Quem? Manchester City e Crystal Palace. O quê? Vitória dos Citizens por 3 a 0. Quando e onde? Último fim de semana, em Selhurst Park, Londres. Por quê importa? O resultado não só mantém o time de Pep Guardiola no pelotão da frente da Premier League como também derruba estatísticas defensivas que vinham tornando o Palace referência na temporada.
Vitória sem brilho, mas cirúrgica
O placar elástico mascara a atuação abaixo do ideal ressaltada pelo próprio Guardiola: segundo ele, “não estamos no patamar que precisamos para ganhar títulos”. Ainda assim, o City capitalizou nas chances claras — algo que adversários não haviam conseguido — e fez em 90 minutos 25% dos gols que o Palace havia sofrido em 15 rodadas (12 tentos).
Guardiola e o histórico de jogos “feios”
O técnico lembrou do ano dos 100 pontos para relativizar a cobrança estética. Naquele ciclo vitorioso, partidas de “sobrevivência” também apareceram no percurso.
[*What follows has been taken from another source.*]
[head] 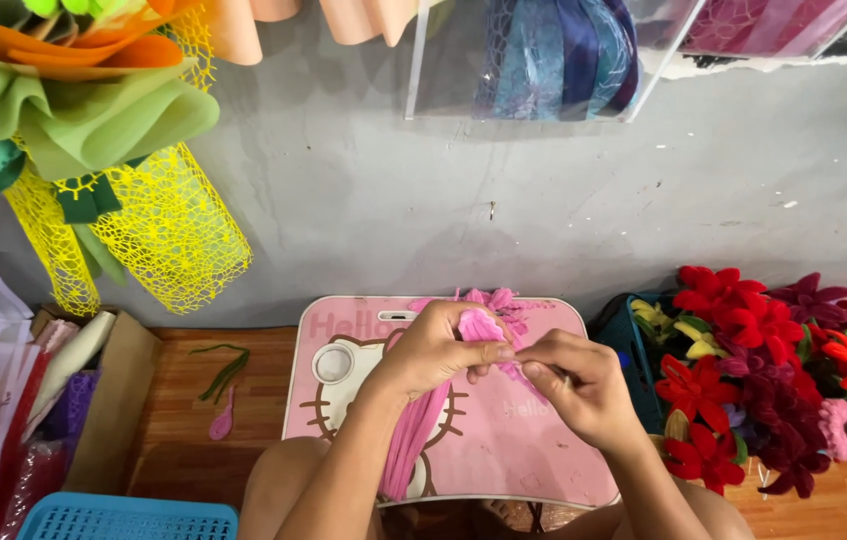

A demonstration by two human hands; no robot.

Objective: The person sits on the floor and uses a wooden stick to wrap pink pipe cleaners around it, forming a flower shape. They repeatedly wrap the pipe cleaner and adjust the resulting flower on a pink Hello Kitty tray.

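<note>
Head view: your left hand (438, 350) comes in from the lower left, forearm angled up, fingers curled shut around a bundle of pink pipe cleaners (421, 430). Your right hand (578, 385) meets it from the right, thumb and forefinger pinched on the bundle's upper end. Bundle sits over the pink lap table (543, 450); long axis runs lower left to upper right, with frayed tips (503, 302) spreading beyond your knuckles toward the wall. Basket of red and maroon flowers (773, 370) just right of the table. Blue crate (128, 520) lower left. Yellow mesh wrap (173, 240) hangs upper left.
</note>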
A mensagem é clara: nesta fase da maratona, somar pontos vale mais do que somar elogios.
Raio-X de números e contexto
Defesa do Palace antes de encarar o City: 12 gols sofridos (2ª melhor marca da liga).
Gols do Palace contra o City: 3 em um único jogo.
Último “estrago” semelhante: contra o Fulham, quando o City balançou as redes cinco vezes no Craven Cottage — outro time que tinha defesa sólida como mandante.
O xG (gols esperados) indicou partida mais equilibrada do que o placar, mas a eficácia individual — sobretudo de Phil Foden, autor do segundo gol — fez a diferença.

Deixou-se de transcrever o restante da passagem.